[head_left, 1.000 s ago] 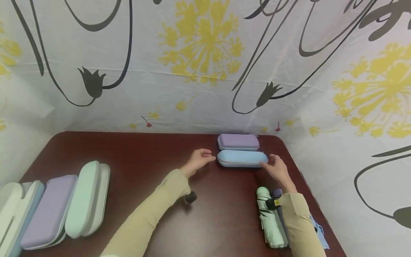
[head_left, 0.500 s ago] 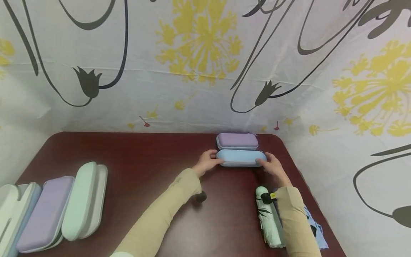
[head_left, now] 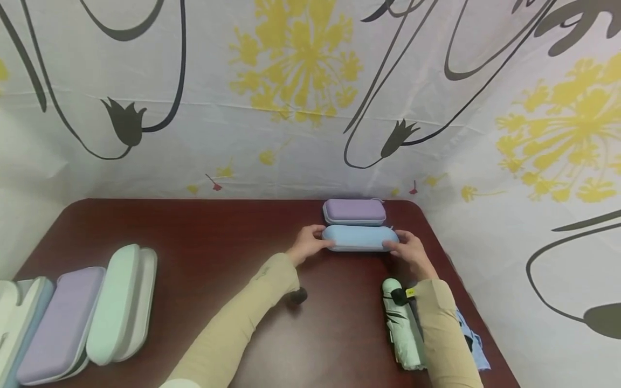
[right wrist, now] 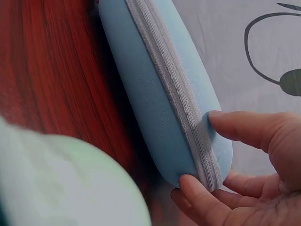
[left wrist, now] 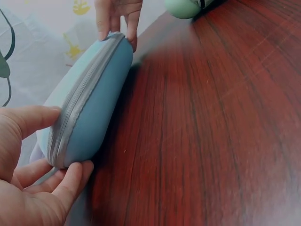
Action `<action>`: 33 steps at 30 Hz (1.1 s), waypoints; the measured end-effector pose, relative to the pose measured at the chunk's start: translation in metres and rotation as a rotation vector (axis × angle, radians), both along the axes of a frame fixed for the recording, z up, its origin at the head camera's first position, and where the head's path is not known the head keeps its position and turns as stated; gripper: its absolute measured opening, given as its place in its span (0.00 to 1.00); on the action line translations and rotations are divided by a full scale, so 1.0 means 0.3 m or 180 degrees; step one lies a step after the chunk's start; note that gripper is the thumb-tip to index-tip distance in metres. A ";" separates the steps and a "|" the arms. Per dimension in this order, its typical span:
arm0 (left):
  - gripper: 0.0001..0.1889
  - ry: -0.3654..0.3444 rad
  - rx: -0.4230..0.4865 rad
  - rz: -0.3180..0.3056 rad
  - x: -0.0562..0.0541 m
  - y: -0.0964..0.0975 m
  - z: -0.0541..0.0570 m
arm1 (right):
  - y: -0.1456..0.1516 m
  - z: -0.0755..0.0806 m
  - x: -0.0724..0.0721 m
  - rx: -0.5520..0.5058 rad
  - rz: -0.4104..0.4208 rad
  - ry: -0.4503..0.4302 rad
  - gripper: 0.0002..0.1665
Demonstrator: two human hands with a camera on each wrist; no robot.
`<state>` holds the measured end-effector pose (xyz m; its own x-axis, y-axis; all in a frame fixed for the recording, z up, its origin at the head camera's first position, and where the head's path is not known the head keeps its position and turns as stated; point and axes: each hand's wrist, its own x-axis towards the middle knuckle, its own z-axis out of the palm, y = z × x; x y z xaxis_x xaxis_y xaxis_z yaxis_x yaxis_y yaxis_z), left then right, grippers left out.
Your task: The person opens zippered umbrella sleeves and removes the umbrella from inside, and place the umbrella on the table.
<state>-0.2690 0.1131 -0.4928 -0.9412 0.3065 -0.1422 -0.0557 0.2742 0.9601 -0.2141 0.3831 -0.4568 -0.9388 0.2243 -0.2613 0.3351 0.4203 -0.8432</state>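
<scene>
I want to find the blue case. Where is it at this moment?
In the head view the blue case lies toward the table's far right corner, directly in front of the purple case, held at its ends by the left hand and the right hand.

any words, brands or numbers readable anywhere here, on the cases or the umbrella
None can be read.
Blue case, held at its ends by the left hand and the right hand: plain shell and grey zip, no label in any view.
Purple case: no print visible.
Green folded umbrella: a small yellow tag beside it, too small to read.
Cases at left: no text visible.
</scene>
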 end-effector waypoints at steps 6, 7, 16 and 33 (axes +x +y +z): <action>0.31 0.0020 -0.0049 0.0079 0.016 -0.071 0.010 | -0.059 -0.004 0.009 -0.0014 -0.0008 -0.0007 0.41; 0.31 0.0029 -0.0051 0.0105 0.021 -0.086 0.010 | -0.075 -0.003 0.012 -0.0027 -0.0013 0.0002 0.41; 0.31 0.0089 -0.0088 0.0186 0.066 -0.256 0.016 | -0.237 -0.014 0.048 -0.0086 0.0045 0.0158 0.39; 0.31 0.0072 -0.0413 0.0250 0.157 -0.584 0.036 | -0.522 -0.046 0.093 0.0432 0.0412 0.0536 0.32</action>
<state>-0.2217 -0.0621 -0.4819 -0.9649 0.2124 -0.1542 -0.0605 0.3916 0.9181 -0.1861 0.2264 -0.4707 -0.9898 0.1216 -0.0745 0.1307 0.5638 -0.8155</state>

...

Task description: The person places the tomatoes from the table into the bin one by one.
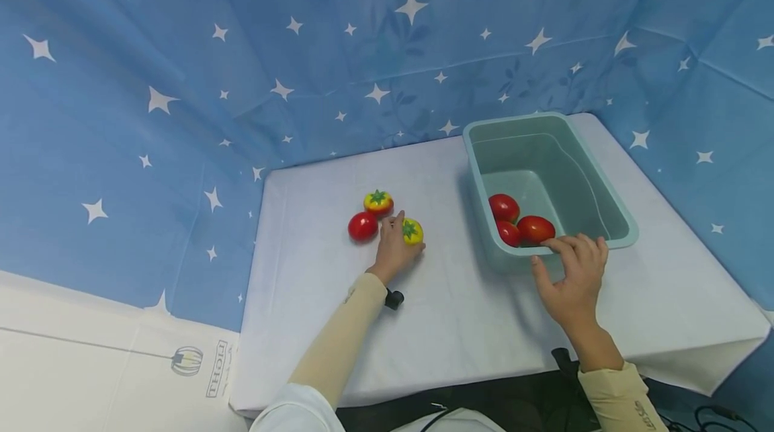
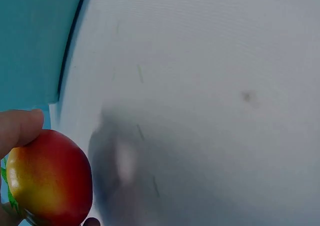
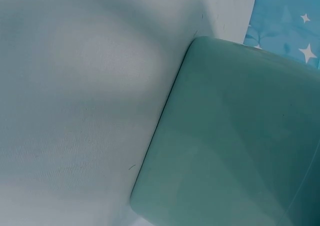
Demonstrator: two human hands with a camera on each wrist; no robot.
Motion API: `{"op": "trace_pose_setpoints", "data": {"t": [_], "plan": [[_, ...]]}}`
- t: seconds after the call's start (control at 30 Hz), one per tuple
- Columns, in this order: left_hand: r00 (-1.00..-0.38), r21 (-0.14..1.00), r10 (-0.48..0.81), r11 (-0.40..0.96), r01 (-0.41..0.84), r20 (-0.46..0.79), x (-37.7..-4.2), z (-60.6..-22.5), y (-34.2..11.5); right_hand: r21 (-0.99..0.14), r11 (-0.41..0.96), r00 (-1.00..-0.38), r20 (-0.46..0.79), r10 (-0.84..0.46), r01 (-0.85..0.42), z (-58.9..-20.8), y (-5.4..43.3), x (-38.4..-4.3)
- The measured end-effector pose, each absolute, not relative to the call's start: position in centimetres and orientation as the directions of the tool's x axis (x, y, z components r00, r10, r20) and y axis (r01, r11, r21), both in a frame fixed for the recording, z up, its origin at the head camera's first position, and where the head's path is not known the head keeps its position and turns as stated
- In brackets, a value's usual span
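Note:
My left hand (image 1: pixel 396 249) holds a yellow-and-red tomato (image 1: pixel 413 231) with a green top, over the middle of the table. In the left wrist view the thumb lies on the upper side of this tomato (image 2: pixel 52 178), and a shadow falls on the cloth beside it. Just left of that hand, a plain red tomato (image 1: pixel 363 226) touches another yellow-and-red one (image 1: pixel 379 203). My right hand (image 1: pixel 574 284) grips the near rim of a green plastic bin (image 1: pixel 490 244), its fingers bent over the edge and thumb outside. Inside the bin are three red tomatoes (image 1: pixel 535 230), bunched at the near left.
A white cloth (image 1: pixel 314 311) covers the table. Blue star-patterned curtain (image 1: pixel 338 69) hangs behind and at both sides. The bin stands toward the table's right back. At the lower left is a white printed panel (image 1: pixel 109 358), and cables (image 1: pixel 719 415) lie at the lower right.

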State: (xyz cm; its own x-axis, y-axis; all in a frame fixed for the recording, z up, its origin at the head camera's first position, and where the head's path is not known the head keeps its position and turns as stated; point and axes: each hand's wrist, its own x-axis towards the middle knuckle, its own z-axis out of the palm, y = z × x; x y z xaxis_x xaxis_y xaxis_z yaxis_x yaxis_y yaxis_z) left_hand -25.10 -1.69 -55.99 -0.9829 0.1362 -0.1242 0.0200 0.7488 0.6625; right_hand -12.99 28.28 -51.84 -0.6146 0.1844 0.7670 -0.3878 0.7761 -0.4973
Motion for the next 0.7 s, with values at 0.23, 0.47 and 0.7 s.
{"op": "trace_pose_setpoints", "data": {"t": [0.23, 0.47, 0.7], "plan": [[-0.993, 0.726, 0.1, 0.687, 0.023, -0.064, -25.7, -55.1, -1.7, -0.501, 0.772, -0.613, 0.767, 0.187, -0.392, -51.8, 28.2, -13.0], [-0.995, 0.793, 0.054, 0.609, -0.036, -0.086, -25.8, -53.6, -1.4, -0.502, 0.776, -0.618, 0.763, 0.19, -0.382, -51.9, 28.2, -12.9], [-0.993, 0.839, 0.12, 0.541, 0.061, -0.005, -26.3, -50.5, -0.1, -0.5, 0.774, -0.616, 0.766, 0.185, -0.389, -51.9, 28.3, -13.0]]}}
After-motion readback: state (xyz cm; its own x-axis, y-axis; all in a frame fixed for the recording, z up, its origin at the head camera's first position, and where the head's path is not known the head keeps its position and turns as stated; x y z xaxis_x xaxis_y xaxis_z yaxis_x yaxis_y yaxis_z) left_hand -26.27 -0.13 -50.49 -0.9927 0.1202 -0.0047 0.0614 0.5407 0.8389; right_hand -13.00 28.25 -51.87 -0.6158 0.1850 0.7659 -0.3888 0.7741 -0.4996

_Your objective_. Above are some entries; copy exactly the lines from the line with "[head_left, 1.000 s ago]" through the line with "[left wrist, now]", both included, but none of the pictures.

_Task solution_.
[head_left, 1.000 s ago] 
[head_left, 0.500 s ago] 
[head_left, now] 
[right wrist, now] 
[left wrist, now] 

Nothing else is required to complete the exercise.